2.9. Public Reports. Seller has heretofore delivered to Purchaser
copies of all reports filed with the Securities and Exchange Commission during
the 12 months preceding the date hereof. The financial statements contained in
such reports are referred to herein as the "Financial Statements."
The Financial Statements are in accordance with Seller's books and
records and fairly present Seller's financial position, results of operations
and cash flows as of the dates and for the periods indicated. As of the date of
the Financial Statements, Seller did not have any material liabilities or
obligations of any kind, whether direct or indirect, accrued, absolute,
contingent or otherwise, required to be disclosed and which are not so disclosed
in the Financial Statements.

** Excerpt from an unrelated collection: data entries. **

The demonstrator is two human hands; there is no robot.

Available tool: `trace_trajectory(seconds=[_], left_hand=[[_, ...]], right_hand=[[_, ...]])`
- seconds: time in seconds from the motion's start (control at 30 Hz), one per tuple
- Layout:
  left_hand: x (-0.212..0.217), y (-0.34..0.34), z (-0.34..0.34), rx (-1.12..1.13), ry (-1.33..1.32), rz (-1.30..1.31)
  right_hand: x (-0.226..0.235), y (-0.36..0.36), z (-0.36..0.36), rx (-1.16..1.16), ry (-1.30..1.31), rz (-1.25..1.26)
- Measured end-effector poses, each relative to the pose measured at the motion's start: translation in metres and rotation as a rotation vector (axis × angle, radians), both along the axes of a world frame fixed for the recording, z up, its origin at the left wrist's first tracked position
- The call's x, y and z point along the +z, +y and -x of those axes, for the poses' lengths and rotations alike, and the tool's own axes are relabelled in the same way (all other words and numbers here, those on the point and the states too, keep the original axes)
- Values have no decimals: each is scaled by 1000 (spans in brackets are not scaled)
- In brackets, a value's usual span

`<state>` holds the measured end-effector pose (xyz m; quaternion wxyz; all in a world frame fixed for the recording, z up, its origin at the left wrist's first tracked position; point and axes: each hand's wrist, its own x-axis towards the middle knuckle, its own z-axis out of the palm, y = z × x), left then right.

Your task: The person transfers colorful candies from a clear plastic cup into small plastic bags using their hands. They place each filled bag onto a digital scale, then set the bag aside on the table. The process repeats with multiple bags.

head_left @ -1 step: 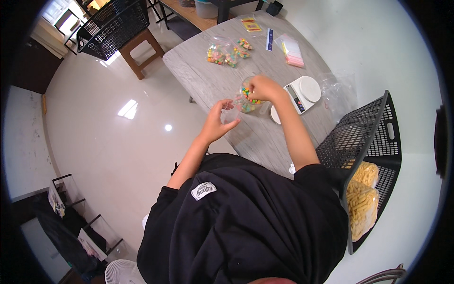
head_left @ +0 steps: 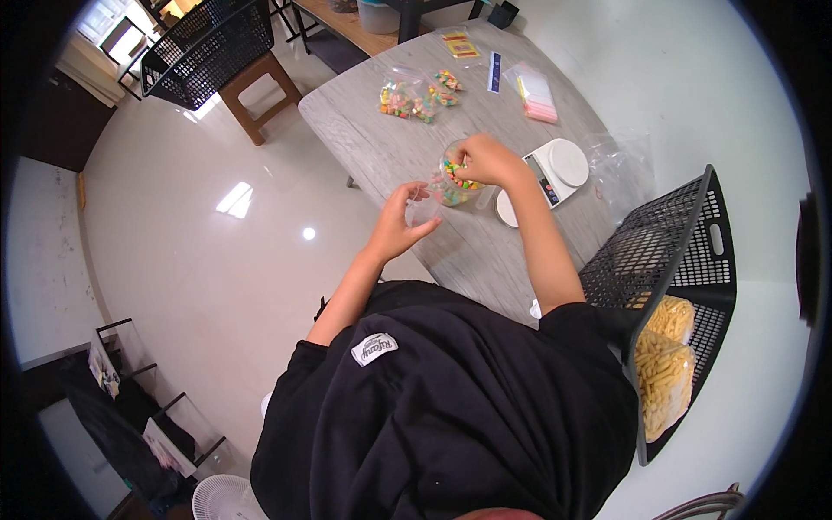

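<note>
right hand: the person's right hand (head_left: 490, 161) is reaching into the mouth of a clear, round plastic jar (head_left: 451, 197), its fingers bunching among small multicoloured pieces (head_left: 458, 179); whether they are gripping any, i cannot tell.
left hand: the left hand (head_left: 400, 221) is curving wide, holding a transparent plastic item (head_left: 422, 211) (bag or cup, i cannot tell) just beside the jar.
jar: it is resting on the grey wood-grain desk (head_left: 364, 95), between the left hand and a white kitchen scale (head_left: 567, 165).
change: the right hand is shifting only barely from an instant ago, so the picking seems to be carrying on unbroken.
patch: dark script lettering is showing on a white cloth patch (head_left: 374, 349) across the black shirt (head_left: 451, 416).
packet: a yellow-and-red flat packet (head_left: 461, 47) is lying farther off, its print looking too small to read.
</note>
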<state>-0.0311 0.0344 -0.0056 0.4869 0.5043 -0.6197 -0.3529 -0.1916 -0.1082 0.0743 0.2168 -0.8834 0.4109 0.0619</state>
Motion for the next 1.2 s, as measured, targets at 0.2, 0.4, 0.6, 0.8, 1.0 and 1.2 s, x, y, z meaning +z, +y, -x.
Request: trace_trajectory(seconds=[0.2,0.4,0.6,0.8,1.0,1.2], left_hand=[[1,-4,6,-24,-3,6],[3,-8,3,-19,0,12],[-1,-9,1,-19,6,18],[1,-10,-1,-17,10,51],[1,-8,-7,-6,18,8],[-1,-8,-7,-10,18,1]], right_hand=[[48,30,-2,65,-264,-27],[40,30,0,32,-277,-57],[-2,1,-8,-47,202,203],[-44,-14,-23,20,449,99],[-62,-16,-27,-19,550,115],[-65,-29,-23,161,643,28]])
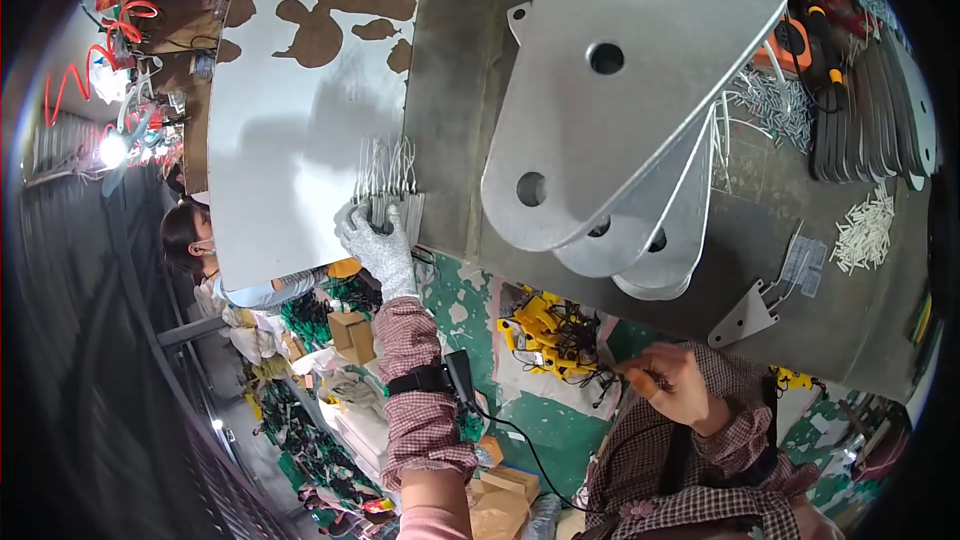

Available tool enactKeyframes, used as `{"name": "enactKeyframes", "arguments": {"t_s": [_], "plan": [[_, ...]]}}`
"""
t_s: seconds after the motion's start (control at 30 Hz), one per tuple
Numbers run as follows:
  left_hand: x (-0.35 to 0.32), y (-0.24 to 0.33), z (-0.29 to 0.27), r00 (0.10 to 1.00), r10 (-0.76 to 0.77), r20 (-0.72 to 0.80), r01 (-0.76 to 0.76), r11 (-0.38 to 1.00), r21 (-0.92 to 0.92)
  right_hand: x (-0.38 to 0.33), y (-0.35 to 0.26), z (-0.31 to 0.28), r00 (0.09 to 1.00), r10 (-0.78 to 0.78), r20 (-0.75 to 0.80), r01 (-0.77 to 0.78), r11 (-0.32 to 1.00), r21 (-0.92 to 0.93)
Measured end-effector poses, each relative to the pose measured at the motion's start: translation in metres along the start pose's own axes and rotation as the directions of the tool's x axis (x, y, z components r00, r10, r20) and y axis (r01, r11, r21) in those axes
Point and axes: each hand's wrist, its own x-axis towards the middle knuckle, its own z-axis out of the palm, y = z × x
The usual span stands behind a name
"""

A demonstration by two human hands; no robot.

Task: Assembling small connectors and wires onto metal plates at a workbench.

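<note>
My left hand (378,242), in a pale speckled knit glove, reaches onto the white board. Its fingers close round the near end of a bunch of slim metal pieces with wire loops (385,175), which stand side by side at the board's right edge. My right hand (668,387) is bare, with an orange cover on one finger. It hovers in front of the table's near edge, fingers loosely curled and apart from the thumb. I see nothing in it. A small grey bracket with bent wire (742,316) lies on the tabletop to its upper right.
Large grey metal plates (560,120) overhang the table (450,140). Screws (775,105), white sleeves (865,232), stacked dark plates (870,120) and an orange-handled tool (828,45) lie right. Below are yellow parts with black cords (550,335). A co-worker (195,245) is at left.
</note>
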Motion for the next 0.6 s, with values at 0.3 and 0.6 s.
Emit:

With respect to Seller's contracts, agreements and
commitments, the Financial Statements contain and reflect reserves for all
liabilities and for all reasonably anticipated losses and costs, if any, in
excess of expected receipts.
2.10. Accuracy of Representations and Warranties. None of the
representations and warranties made by Seller contained in this Agreement,
including all Exhibits, nor in any statement, document, certificate, schedule,
list, memorandum or other writing (collectively, "Statements") furnished or to
be furnished by Seller pursuant hereto, or in connection with the transactions
contemplated hereby, is or will be incorrect or incomplete, or contains or will
contain any untrue statement of fact, and none of such representations,
warranties and Statements omits or will omit to state a fact necessary in order
to make the statements contained herein or therein not misleading. There is no
fact known to Seller which Seller has not disclosed in this Agreement, or in an
Exhibit hereto, or in a Statement, which adversely affects or may reasonably be
expected to affect adversely the business or assets of Seller.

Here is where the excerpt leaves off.